Roger Clemens apparently never read Thomas Wolfe. He thinks he can go home again in a Red Sox hat.
On Thursday, Clemens was interviewed on 98.5 The Sports Hub’s “Toucher & Rich,” and was asked which hat would he wear if he were elected to the Hall of Fame. Clemens replied, “It would obviously be a Boston (Red Sox) hat. That’s where I got my start and my nickname. It’s where I grew up.”

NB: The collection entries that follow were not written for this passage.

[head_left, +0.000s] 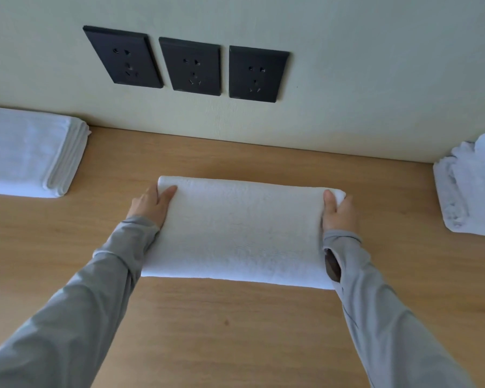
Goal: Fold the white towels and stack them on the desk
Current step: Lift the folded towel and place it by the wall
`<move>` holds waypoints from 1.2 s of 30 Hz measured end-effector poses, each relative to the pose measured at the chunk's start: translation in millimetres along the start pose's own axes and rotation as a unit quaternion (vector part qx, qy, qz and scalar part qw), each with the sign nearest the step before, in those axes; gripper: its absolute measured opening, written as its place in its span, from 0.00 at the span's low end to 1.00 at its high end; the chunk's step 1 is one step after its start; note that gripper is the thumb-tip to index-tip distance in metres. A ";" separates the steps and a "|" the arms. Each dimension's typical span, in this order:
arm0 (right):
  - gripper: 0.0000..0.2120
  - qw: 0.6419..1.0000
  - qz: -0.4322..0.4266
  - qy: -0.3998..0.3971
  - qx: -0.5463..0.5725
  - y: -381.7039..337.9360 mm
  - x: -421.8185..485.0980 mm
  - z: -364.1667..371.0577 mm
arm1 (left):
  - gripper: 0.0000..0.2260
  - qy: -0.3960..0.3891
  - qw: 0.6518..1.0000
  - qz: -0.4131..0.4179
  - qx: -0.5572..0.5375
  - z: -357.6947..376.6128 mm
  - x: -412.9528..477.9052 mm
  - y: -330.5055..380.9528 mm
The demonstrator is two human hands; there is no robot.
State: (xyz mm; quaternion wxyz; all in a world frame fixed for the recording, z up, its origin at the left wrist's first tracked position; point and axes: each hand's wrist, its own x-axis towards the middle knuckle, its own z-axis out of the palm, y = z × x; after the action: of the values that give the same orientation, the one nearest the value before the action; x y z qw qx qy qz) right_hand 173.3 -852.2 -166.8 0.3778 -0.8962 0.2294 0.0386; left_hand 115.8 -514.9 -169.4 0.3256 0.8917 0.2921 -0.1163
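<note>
A white towel (241,231), folded into a rectangle, lies flat in the middle of the wooden desk (235,331). My left hand (149,205) grips its far left corner, thumb on top and fingers hidden under the edge. My right hand (340,211) grips the far right corner the same way, thumb on top. A neat stack of folded white towels (31,155) sits at the left against the wall. A loose heap of unfolded white towels (473,186) lies at the right edge.
Three black wall sockets (191,65) are set in the pale wall just behind the desk. Bare desk surface stretches in front of the towel and between it and both piles.
</note>
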 end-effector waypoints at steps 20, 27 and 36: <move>0.30 0.848 -0.376 -0.118 -0.355 -18.6 -86.9 25.5 | 0.26 -0.004 0.915 0.304 0.266 51.6 -77.8 50.5; 0.33 0.877 -0.321 -0.104 -0.343 21.1 -57.9 -12.7 | 0.31 0.030 0.928 0.268 0.259 23.5 -70.5 5.1; 0.32 0.887 -0.306 -0.116 -0.328 21.7 -42.5 -5.2 | 0.34 -0.057 0.940 0.254 0.219 17.4 -50.8 13.2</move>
State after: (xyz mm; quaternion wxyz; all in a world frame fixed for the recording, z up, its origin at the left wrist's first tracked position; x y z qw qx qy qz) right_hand 125.3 -852.8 -167.0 0.0797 -0.9839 -0.1269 0.0975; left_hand 82.6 -557.0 -155.7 0.1571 0.9773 0.0044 -0.1419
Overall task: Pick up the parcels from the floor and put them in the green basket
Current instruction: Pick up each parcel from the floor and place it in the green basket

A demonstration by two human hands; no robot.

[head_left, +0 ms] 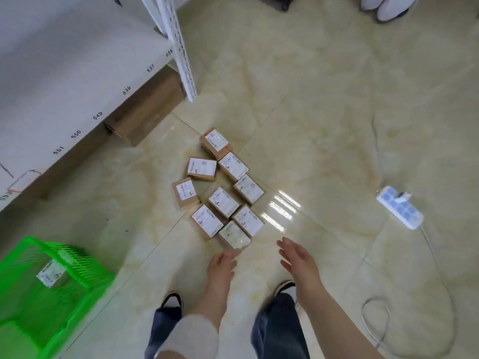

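Note:
Several small brown parcels (223, 202) with white labels lie clustered on the tiled floor in the middle of the view. The nearest parcel (234, 234) is just beyond my fingertips. My left hand (220, 264) hovers right below it with fingers loosely curled and nothing in it. To the parcel's right, my right hand (298, 260) is spread open and holds nothing. At the lower left stands the green basket (85, 268), with one labelled parcel (53, 273) inside it.
A white metal shelf (77, 73) with numbered tags fills the upper left, with cardboard boxes (147, 110) beneath. A white power strip (399, 207) and its cable lie on the floor at right. Another person's white shoes (386, 6) are at the top right. My own feet stand below my hands.

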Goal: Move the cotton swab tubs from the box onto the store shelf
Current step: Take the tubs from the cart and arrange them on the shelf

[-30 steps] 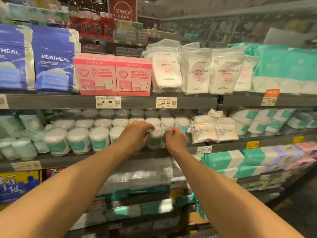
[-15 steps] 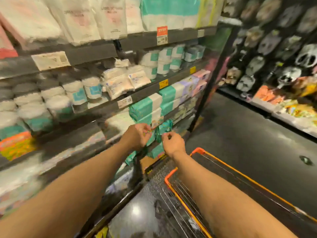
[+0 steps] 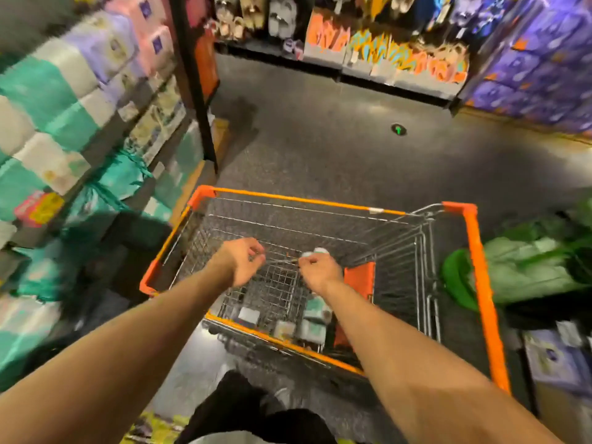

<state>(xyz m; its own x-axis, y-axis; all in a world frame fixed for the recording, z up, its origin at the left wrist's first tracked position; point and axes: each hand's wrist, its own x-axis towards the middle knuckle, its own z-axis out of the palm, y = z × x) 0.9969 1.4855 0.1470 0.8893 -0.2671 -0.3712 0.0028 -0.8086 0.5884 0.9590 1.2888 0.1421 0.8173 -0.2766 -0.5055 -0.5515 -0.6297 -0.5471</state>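
While left hand (image 3: 238, 265), right hand (image 3: 320, 272) hang over one cart (image 3: 288, 198), tubs (image 3: 315, 310) blurred.

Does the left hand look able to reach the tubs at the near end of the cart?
Probably yes: the left hand hovers above the open-topped cart and the tubs lie lower down, though wire mesh may partly block.
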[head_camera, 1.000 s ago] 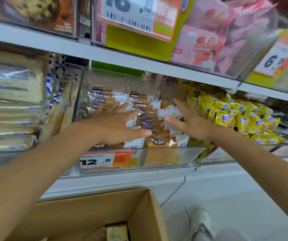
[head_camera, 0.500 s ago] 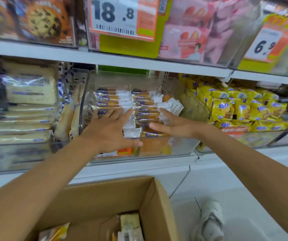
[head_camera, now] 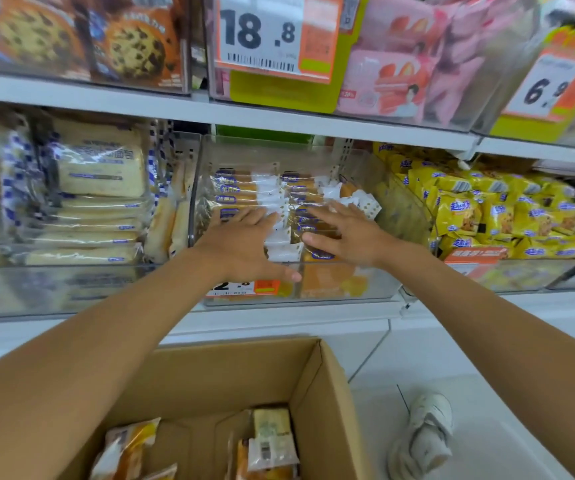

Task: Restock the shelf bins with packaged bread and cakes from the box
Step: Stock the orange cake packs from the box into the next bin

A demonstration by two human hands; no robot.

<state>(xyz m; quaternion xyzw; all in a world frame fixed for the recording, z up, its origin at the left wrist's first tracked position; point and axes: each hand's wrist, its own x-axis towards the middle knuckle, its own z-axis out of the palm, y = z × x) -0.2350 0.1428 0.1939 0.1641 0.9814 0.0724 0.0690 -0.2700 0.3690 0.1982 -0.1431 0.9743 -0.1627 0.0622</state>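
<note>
While my left hand [head_camera: 241,242] and right hand [head_camera: 352,237] pressed flat, apart, on cake packets [head_camera: 241,190] in the middle bin [head_camera: 365,285], the near box [head_camera: 216,375] held more, so restocking looked unfinished.

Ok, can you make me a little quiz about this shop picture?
1. True or false: the left hand and right hand both lie flat on the cake packets in the middle bin.
2. The snack bags in the bin to the right are: A pink, B yellow, C green.
3. Is the cardboard box empty?
Key: 1 true; 2 B; 3 no, some bread packs lie inside.
</note>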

Asked later on the Boston show about his lack of support in Hall of Fame voting, widely attributed to charges that he used PEDs in his career, leaving him stuck receiving no more than 37.6% of the vote, Clemens said:
I’m not worried about it. I don’t confuse my career with my life, or refuse to let one person define what who I am as a person. The guys that are voting are great. It’s their opinion and they have a right to do what they want to do. I have zero control over it. I know how I did it; I did it right. I did it to the fullest and I loved it. That’s all you can do as an athlete when you go out and perform not only for your teammates but your fans and the city you play for. “It’s an award. Go ask any of my teammates; that’s what means the most to me. I love that I got to play 13 years at Fenway Park, right there where Ted Williams and Carl Yastrzemski ran around. It was awesome. That’s something you can never take away from me. I don’t worry about rumors that are carried by haters or anything like that.
Clemens won 192 games in his thirteen years with the Red Sox, along with seven Cy Young Awards in his storied career in which he won 354 total games, has seven years left on the Hall of Fame ballot.
Boston fans, disillusioned with Clemens after he left for Toronto and then New York, watched bitterly in 1999 at the All-Star Game in Fenway Park during the “Greatest Players of the 20th Century” introductions, as Clemens, who had only been with the Yankees for three months, wore a Yankees cap, rather than wear the team he was most associated with, as the other players did.
Would Red Sox fans forgive Clemens?
“You can’t go back home to your family, back home to your childhood,” Thomas Wolfe famously wrote in You Can’t Go Home Again, “back home to a young man’s dreams of glory and of fame … back home to places in the country, back home to the old forms and systems of things which once seemed everlasting but which are changing all the time – back home to the escapes of Time and Memory.”